Recentemente, assistimos às chamadas "primaveras árabes”, onde os levantes da população contra os regimes ditatoriais iam acompanhados pela falta de entusiasmo por parte das democracias neoliberais ocidentais nos casos em que a revolta se dava contra regimes "amigos” (Túnis, Egito, Bahrein, Iêmen...). Com a aberta intervenção, inclusive militar, quando esses levantes foram contra sistemas políticos "perigosos” (Líbia, Síria...).


É evidente que o primeiro que se desprende é que mesmo que se propugne a democracia como o sistema político mais respeitoso aos direitos humanos e ao bem estar das populações, na hora da verdade esta não serve igualmente a todos os povos e fica subordinada aos interesses econômicos neoliberais. Acabamos de ver isso no Egito, onde o novo golpe de Estado (3 de julho), levado adiante pelo exército que governou o país durante os últimos 50 anos, devolve a este o poder e as democracias do ocidente o aplaudem não o qualificando como golpe de Estado e tomando medidas que ficam unicamente no declarativo; enquanto, efetivamente, supõem um claro respaldo às novas autoridades golpistas. Isso tudo inclusive após a matança de centenas de pessoas (segundo as cifras mais conservadoras) que se tem produzido no país norte africano.

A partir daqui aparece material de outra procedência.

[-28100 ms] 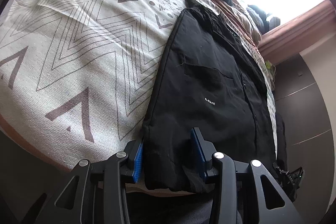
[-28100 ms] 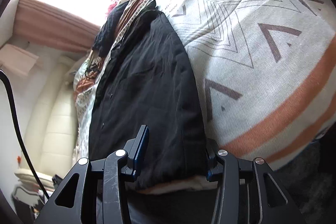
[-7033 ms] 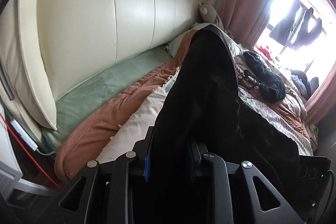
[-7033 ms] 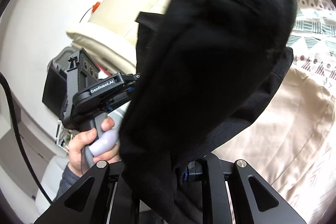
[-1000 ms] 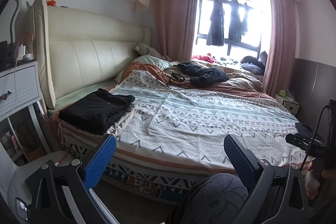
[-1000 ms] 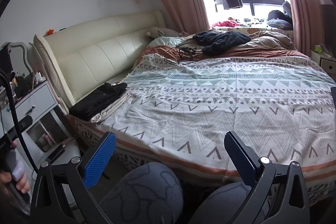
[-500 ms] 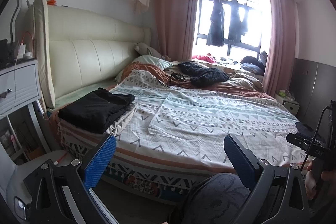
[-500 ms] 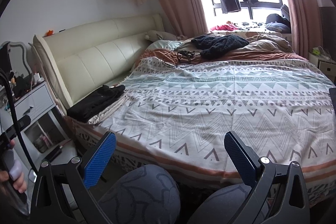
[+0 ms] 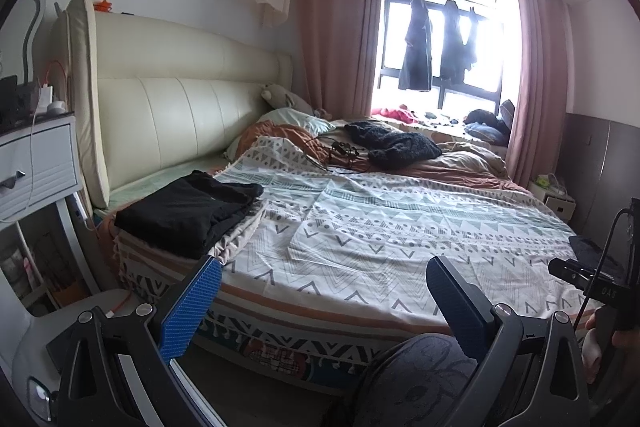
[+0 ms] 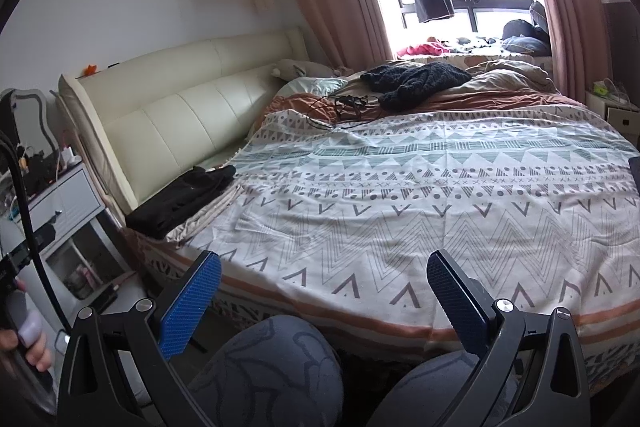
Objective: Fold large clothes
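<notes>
A folded black garment lies on the bed's near left corner by the headboard; it also shows in the right wrist view. My left gripper is open and empty, held back from the bed above the person's knee. My right gripper is open and empty, also back from the bed's front edge. A dark knitted garment lies loose at the far side of the bed, also in the right wrist view.
The bed has a patterned cover and a cream headboard. A white nightstand stands at left. Black cables lie near the pillows. Dark coats hang at the window. The person's knees are below the grippers.
Almost nothing has moved. Both grippers stay open and empty, and the right wrist view has shifted slightly.
</notes>
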### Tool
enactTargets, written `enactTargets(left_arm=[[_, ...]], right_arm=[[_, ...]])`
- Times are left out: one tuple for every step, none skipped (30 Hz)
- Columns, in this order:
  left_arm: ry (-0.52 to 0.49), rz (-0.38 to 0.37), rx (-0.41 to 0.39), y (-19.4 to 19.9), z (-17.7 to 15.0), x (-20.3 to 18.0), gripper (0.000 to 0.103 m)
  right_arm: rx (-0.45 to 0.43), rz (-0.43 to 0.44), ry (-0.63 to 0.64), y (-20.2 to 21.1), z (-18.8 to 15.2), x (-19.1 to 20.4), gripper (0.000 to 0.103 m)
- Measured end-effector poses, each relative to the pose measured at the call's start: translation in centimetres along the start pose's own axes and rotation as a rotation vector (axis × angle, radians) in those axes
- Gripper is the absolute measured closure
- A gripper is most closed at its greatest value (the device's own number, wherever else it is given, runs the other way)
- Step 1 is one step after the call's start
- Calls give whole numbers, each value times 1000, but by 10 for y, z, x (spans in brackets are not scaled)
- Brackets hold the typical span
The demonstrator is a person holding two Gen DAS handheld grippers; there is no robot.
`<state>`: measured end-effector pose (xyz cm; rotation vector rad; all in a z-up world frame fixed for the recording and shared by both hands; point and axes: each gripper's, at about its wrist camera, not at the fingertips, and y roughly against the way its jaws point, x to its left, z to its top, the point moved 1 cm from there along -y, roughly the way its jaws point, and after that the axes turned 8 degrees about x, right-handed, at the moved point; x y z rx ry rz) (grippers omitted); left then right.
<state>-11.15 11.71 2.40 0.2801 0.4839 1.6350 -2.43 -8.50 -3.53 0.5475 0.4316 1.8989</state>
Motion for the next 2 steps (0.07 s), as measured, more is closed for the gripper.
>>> enactTargets(left_arm=[[0,1,-2,0,-1,1,0],[-1,1,-3,0,-1,1,0]], right_arm=[[1,0,-2,-1,0,0,0],[2,0,-5,-1,-1,-1,0]])
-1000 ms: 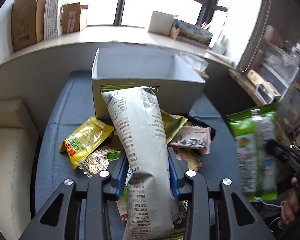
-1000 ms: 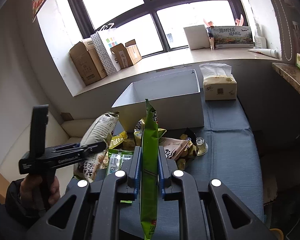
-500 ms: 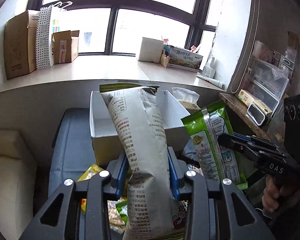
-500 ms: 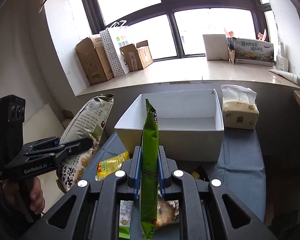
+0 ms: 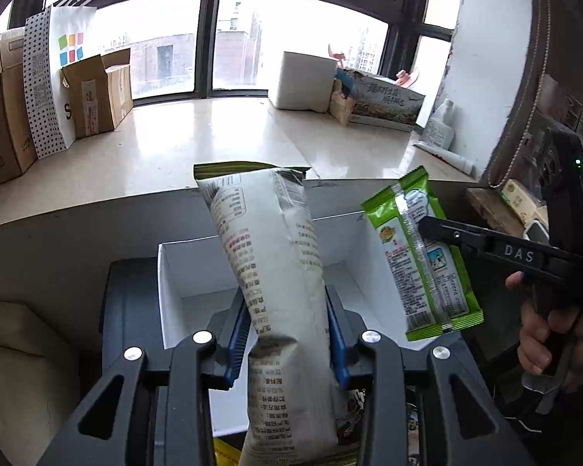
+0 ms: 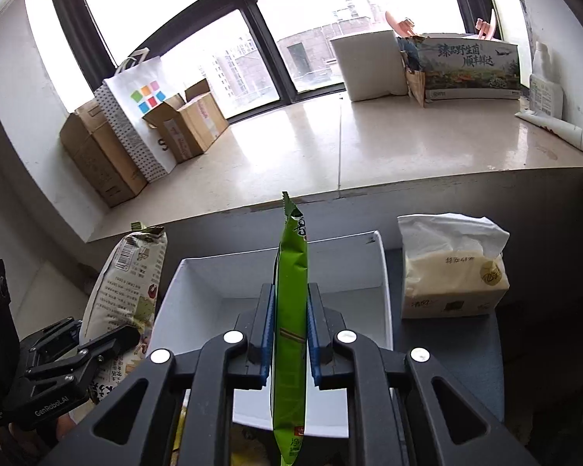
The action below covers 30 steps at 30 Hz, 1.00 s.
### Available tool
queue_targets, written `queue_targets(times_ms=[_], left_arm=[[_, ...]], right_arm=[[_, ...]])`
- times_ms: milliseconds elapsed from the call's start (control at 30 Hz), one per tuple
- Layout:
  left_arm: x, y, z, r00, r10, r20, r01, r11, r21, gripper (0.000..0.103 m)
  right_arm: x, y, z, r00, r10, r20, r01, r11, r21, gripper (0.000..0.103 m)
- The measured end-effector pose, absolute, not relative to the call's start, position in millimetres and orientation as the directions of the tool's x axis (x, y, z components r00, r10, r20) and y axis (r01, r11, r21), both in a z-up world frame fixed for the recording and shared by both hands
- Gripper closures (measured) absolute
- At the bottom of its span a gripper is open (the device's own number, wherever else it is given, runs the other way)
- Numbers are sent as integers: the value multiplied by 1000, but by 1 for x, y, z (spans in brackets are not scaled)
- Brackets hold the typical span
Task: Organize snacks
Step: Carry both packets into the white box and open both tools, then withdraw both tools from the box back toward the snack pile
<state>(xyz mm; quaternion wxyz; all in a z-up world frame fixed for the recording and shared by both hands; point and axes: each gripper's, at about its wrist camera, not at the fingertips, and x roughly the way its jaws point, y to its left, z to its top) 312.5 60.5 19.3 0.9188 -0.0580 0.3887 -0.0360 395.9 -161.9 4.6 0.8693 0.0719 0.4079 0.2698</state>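
My left gripper [image 5: 287,334] is shut on a tall white snack bag [image 5: 276,272] with printed text, held upright above the near wall of the open white box [image 5: 175,272]. My right gripper [image 6: 289,334] is shut on a flat green snack packet [image 6: 289,310], held edge-on above the same white box [image 6: 213,275]. The green packet [image 5: 419,252] hangs over the box's right wall in the left wrist view. The white bag [image 6: 124,283] shows left of the box in the right wrist view. The box floor that shows is bare.
The box stands on a dark blue table [image 5: 128,303] below a pale window ledge [image 6: 369,155]. A tissue pack [image 6: 451,272] sits right of the box. Cardboard boxes [image 5: 97,93] and a white bag stand on the ledge. Loose snacks [image 6: 248,442] lie under the grippers.
Both grippers have risen and moved forward with their packets, from above the snack pile to above the white box. The box now lies lower and nearer in both views.
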Motion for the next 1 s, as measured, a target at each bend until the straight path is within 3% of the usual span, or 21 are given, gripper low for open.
queue_targets(times_ms=[100, 133, 167, 200, 233, 667, 800, 1000], left_arm=[[336, 70, -2, 655, -74, -752, -33, 991, -126, 63], [342, 73, -7, 651, -59, -756, -51, 991, -120, 58], [346, 76, -12, 649, -59, -759, -55, 991, -123, 40], [348, 77, -18, 638, -64, -767, -50, 991, -124, 25], [352, 78, -23, 624, -76, -778, -43, 990, -131, 1], [302, 76, -11, 703, -60, -708, -17, 995, -102, 0], [256, 71, 4, 755, -103, -647, 49, 994, -100, 0], [164, 70, 5, 830, -77, -553, 25, 995, -100, 0]], right_arm=[[416, -159, -7, 490, 516, -703, -382, 852, 359, 85], [418, -157, -11, 495, 502, -709, -382, 859, 341, 78], [418, -155, -14, 509, 476, -717, -378, 872, 311, 68], [419, -153, -17, 517, 456, -725, -373, 882, 289, 29], [419, -150, -21, 513, 445, -734, -371, 886, 278, 0], [381, -148, -16, 591, 383, -710, -433, 893, 122, 0], [341, -161, 0, 649, 457, -608, -478, 867, 141, 0], [264, -182, 12, 653, 532, -539, -538, 827, 163, 0]])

A Europa e os EUA chamam hipocritamente à "contenção das partes”, esquecendo qual a parte que detonou o golpe de Estado contra a democracia e qual parte está colocando a imensa maioria de mortos e feridos. Como ressaltava recentemente R. Fisk, em La Jornada, do México, depois disso, que muçulmano voltaria a acreditar nas urnas?

Em suma, a própria chanceler alemã, Angela Merkel, resumia recentemente o "espírito democrático” que expressam os sistemas neoliberais, ao dizer: "Podemos ajudar aos países da região; porém, somente se as próprias sociedades elegem o caminho correto”. A frase, em exercício de sinceridade política, deveria continuar: "e nós definimos qual é o caminho correto”, plasmando a marca colonialista, paternalista e imperialista que também caracteriza ao neoliberalismo quando este tira sua máscara democrática. Essa é, em grande medida, a hipócrita atitude do neoliberalismo com relação à democracia.